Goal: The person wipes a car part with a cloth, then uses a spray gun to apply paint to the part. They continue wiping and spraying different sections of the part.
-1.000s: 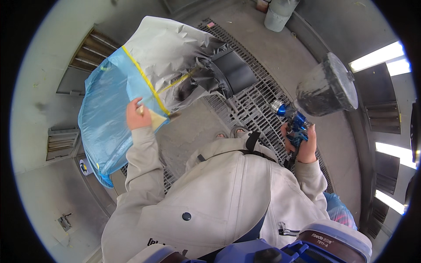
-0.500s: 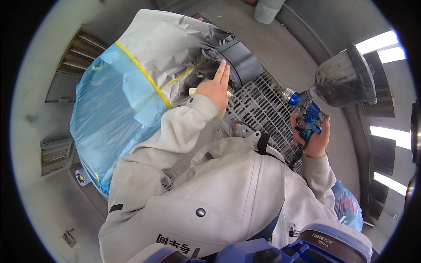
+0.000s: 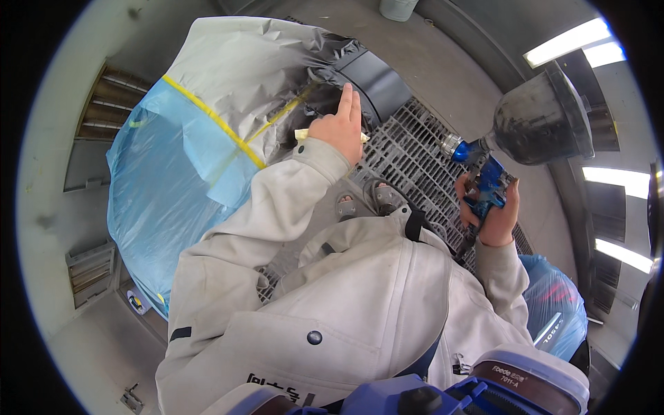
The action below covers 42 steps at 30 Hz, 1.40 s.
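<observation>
My left hand (image 3: 337,135) holds a pale yellow cloth (image 3: 301,135), with two fingers stretched toward a curved dark grey panel (image 3: 377,86); whether the fingertips touch it I cannot tell. The panel adjoins crumpled silver-grey masking paper (image 3: 235,55), darkened near it. Yellow tape (image 3: 207,111) joins that paper to blue plastic sheeting (image 3: 159,194) draped over a large covered object on my left. My right hand (image 3: 501,218) grips a blue and silver spray gun (image 3: 484,180) by its handle, and a large, paint-stained cup (image 3: 536,121) sits tilted on the gun.
Under and ahead of my sandalled feet (image 3: 366,197) is a floor grating (image 3: 408,152). A grey bucket (image 3: 398,8) stands at the top. A plastic-covered object (image 3: 553,304) is at lower right. Booth walls carry lights (image 3: 615,181) and louvred panels (image 3: 114,100).
My left hand has moved up and right from the blue sheeting to the dark panel, cloth in it, two fingers now extended. My right hand and spray gun have shifted slightly up and right.
</observation>
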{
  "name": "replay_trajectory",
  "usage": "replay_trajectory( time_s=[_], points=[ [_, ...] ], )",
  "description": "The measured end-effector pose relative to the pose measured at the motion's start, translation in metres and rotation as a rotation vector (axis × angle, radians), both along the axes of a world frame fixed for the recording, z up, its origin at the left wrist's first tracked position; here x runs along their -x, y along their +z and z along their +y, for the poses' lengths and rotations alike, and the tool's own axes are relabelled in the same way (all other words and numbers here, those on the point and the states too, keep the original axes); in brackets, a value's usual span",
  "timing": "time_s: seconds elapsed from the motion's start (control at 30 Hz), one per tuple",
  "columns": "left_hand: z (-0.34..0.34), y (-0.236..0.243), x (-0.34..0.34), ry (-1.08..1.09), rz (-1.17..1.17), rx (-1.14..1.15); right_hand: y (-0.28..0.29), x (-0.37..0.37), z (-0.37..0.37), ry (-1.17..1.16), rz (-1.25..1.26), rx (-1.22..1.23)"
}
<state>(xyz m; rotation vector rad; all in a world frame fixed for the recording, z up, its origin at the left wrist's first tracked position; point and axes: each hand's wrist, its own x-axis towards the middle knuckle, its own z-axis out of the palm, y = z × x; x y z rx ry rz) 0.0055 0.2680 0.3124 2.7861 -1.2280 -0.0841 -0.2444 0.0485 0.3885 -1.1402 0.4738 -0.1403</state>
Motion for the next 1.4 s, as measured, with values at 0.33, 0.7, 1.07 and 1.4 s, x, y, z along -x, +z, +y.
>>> replay_trajectory(
  time_s=[0.33,0.7,1.07,1.4],
  points=[
    [-0.002,-0.001,0.005,-0.011,0.017,0.062,-0.010,-0.011,0.008,0.022,0.012,0.025],
    [-0.002,-0.005,0.014,-0.023,0.023,0.048,-0.012,-0.015,0.016,0.019,-0.030,0.006],
    [0.001,0.002,0.018,-0.055,0.012,-0.041,-0.018,-0.014,0.017,0.011,-0.043,-0.006],
    [0.003,-0.009,0.023,-0.132,0.034,0.053,-0.017,-0.014,0.018,-0.001,-0.043,0.018]
  ],
)
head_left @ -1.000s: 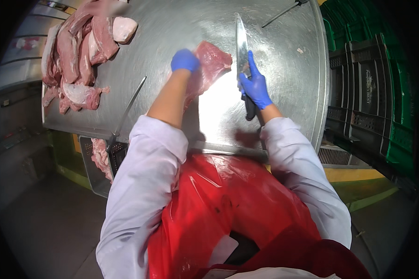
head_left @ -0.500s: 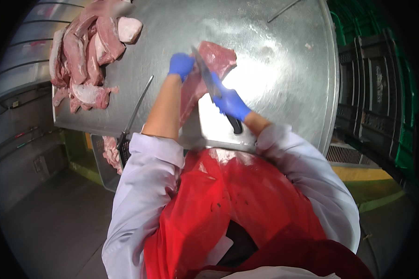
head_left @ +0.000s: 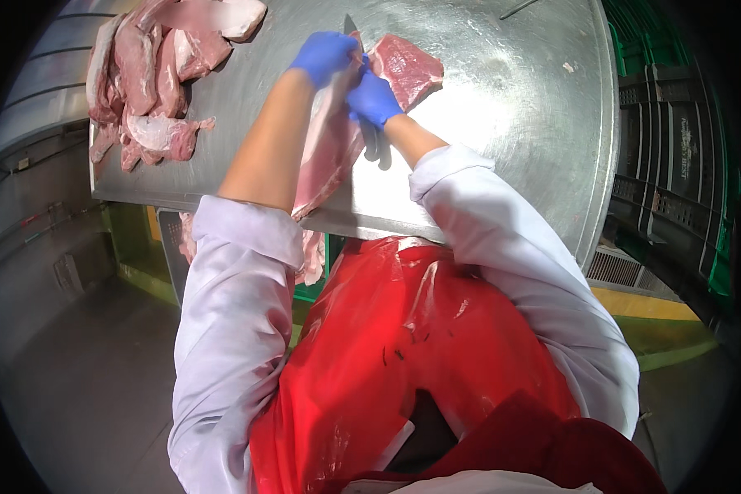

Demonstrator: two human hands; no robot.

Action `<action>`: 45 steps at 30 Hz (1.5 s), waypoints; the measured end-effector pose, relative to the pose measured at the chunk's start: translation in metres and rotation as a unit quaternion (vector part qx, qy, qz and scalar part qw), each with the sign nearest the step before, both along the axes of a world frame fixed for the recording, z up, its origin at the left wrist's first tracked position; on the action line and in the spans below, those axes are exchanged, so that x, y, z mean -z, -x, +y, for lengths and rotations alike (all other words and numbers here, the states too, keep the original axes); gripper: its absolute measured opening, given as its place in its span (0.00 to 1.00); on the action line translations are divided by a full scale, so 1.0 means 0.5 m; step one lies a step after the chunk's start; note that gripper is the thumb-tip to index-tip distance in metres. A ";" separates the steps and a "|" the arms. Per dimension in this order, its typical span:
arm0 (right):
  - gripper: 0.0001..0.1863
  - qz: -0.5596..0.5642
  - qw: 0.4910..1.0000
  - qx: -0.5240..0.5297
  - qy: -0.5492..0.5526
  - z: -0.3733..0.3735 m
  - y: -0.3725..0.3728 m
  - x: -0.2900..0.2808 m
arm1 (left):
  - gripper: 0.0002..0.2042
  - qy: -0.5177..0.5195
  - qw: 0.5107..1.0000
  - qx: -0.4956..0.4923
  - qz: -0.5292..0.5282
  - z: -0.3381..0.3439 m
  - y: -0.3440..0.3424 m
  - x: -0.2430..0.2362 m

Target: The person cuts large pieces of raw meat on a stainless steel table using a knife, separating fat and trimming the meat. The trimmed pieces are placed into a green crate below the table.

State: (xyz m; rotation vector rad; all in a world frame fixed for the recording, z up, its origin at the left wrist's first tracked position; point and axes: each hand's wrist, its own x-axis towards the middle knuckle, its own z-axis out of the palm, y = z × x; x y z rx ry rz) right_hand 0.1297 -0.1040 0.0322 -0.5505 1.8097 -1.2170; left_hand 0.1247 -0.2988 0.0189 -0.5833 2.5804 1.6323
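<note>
A long piece of raw meat lies on the metal table, reaching from its near edge to beyond both hands. My left hand, in a blue glove, is closed on the meat's far left edge. Close beside it my right hand, also gloved in blue, is wrapped round a knife. The knife points away from me; its tip shows past the left hand and its handle end below the right. Most of the blade is hidden by my hands. The meat's thick red end lies to their right.
Several raw meat pieces are heaped at the table's far left. A thin metal rod lies at the far edge. Dark and green crates stand right of the table. A grey bin with meat sits below its near edge.
Both hands have moved farther from me and closer together. The knife has come nearer the left hand, and its blade is now mostly covered. My left arm now hides the sharpening steel.
</note>
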 end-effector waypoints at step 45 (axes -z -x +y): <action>0.39 0.217 0.939 -0.216 0.157 0.113 -0.504 0.032 | 0.09 -0.404 0.798 -0.014 0.448 -0.040 -0.676 -0.605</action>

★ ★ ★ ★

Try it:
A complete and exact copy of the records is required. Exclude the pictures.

Solution for this problem:
Goal: The person wipes a car part with a cloth, then uses a spray gun to apply paint to the part. They continue wiping and spraying different sections of the part.
-1.000s: 
-0.500s: 
+0.000s: 
The action below covers 42 steps at 30 Hz, 1.40 s.
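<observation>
My left hand (image 3: 337,135) holds a pale yellow cloth (image 3: 301,135), with two fingers stretched toward a curved dark grey panel (image 3: 377,86); whether the fingertips touch it I cannot tell. The panel adjoins crumpled silver-grey masking paper (image 3: 235,55), darkened near it. Yellow tape (image 3: 207,111) joins that paper to blue plastic sheeting (image 3: 159,194) draped over a large covered object on my left. My right hand (image 3: 501,218) grips a blue and silver spray gun (image 3: 484,180) by its handle, and a large, paint-stained cup (image 3: 536,121) sits tilted on the gun.
Under and ahead of my sandalled feet (image 3: 366,197) is a floor grating (image 3: 408,152). A grey bucket (image 3: 398,8) stands at the top. A plastic-covered object (image 3: 553,304) is at lower right. Booth walls carry lights (image 3: 615,181) and louvred panels (image 3: 114,100).
My left hand has moved up and right from the blue sheeting to the dark panel, cloth in it, two fingers now extended. My right hand and spray gun have shifted slightly up and right.
</observation>
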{
  "name": "replay_trajectory",
  "usage": "replay_trajectory( time_s=[_], points=[ [_, ...] ], )",
  "description": "The measured end-effector pose relative to the pose measured at the motion's start, translation in metres and rotation as a rotation vector (axis × angle, radians), both along the axes of a world frame fixed for the recording, z up, its origin at the left wrist's first tracked position; here x runs along their -x, y along their +z and z along their +y, for the poses' lengths and rotations alike, and the tool's own axes are relabelled in the same way (all other words and numbers here, those on the point and the states too, keep the original axes); in brackets, a value's usual span",
  "timing": "time_s: seconds elapsed from the motion's start (control at 30 Hz), one per tuple",
  "columns": "left_hand: z (-0.34..0.34), y (-0.236..0.243), x (-0.34..0.34), ry (-1.08..1.09), rz (-1.17..1.17), rx (-1.14..1.15); right_hand: y (-0.28..0.29), x (-0.37..0.37), z (-0.37..0.37), ry (-1.17..1.16), rz (-1.25..1.26), rx (-1.22..1.23)"
}
<state>(xyz m; rotation vector rad; all in a world frame fixed for the recording, z up, its origin at the left wrist's first tracked position; point and axes: each hand's wrist, its own x-axis towards the middle knuckle, its own z-axis out of the palm, y = z × x; x y z rx ry rz) 0.0055 0.2680 0.3124 2.7861 -1.2280 -0.0841 -0.2444 0.0485 0.3885 -1.1402 0.4738 -0.1403</state>
Motion for the next 1.4 s, as measured, with values at 0.33, 0.7, 1.07 and 1.4 s, x, y, z along -x, +z, +y.
>>> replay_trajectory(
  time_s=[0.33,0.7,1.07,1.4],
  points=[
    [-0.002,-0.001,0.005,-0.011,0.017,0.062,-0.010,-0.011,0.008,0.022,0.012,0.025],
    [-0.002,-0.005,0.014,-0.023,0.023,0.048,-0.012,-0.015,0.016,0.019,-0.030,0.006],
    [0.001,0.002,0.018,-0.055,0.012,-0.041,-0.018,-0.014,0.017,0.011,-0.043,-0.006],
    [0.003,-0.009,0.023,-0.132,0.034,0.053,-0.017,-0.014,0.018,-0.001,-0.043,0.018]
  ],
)
head_left @ -1.000s: 
head_left @ -0.500s: 
head_left @ +0.000s: 

Demonstrator: two human hands; no robot.

Action `<action>`: 45 steps at 30 Hz (1.5 s), waypoints; the measured end-effector pose, relative to the pose measured at the chunk's start: translation in metres and rotation as a unit quaternion (vector part qx, qy, qz and scalar part qw), each with the sign nearest the step before, both along the axes of a world frame fixed for the recording, z up, its origin at the left wrist's first tracked position; on the action line and in the spans below, those axes are exchanged, so that x, y, z mean -z, -x, +y, for lengths and rotations alike (all other words and numbers here, the states too, keep the original axes); gripper: its absolute measured opening, given as its place in its span (0.00 to 1.00); on the action line translations are divided by a full scale, so 1.0 means 0.5 m; step one lies a step after the chunk's start; note that gripper is the thumb-tip to index-tip distance in metres. A ";" separates the steps and a "|" the arms. Per dimension in this order, its typical span:
arm0 (right):
  - gripper: 0.0001..0.1863
  - qz: -0.5596..0.5642
  - qw: 0.4910..1.0000
  - qx: -0.5240..0.5297
  - qy: -0.5492..0.5526
  - z: -0.3733..0.3735 m
  - y: -0.3725..0.3728 m
  - x: -0.2900..0.2808 m
arm1 (left):
  - gripper: 0.0002..0.2042
  - qy: -0.5177..0.5195
  - qw: 0.5107..1.0000
  - qx: -0.4956..0.4923
  - qz: -0.5292..0.5282
  - z: -0.3381..0.3439 m
  - y: -0.3440..0.3424 m
  - x: -0.2430..0.2362 m

Target: The person cuts large pieces of raw meat on a stainless steel table using a knife, separating fat and trimming the meat. The trimmed pieces are placed into a green crate below the table.

State: (xyz m; rotation vector rad; all in a world frame fixed for the recording, z up, its origin at the left wrist's first tracked position; point and axes: each hand's wrist, its own x-axis towards the middle knuckle, its own z-axis out of the palm, y = z × x; x y z rx ry rz) right_hand 0.1297 -0.1040 0.0322 -0.5505 1.8097 -1.2170; left_hand 0.1247 -0.2988 0.0189 -0.5833 2.5804 1.6323
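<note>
A long piece of raw meat lies on the metal table, reaching from its near edge to beyond both hands. My left hand, in a blue glove, is closed on the meat's far left edge. Close beside it my right hand, also gloved in blue, is wrapped round a knife. The knife points away from me; its tip shows past the left hand and its handle end below the right. Most of the blade is hidden by my hands. The meat's thick red end lies to their right.
Several raw meat pieces are heaped at the table's far left. A thin metal rod lies at the far edge. Dark and green crates stand right of the table. A grey bin with meat sits below its near edge.
Both hands have moved farther from me and closer together. The knife has come nearer the left hand, and its blade is now mostly covered. My left arm now hides the sharpening steel.
</note>
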 end-effector waypoints at step 45 (axes -z -x +y): <action>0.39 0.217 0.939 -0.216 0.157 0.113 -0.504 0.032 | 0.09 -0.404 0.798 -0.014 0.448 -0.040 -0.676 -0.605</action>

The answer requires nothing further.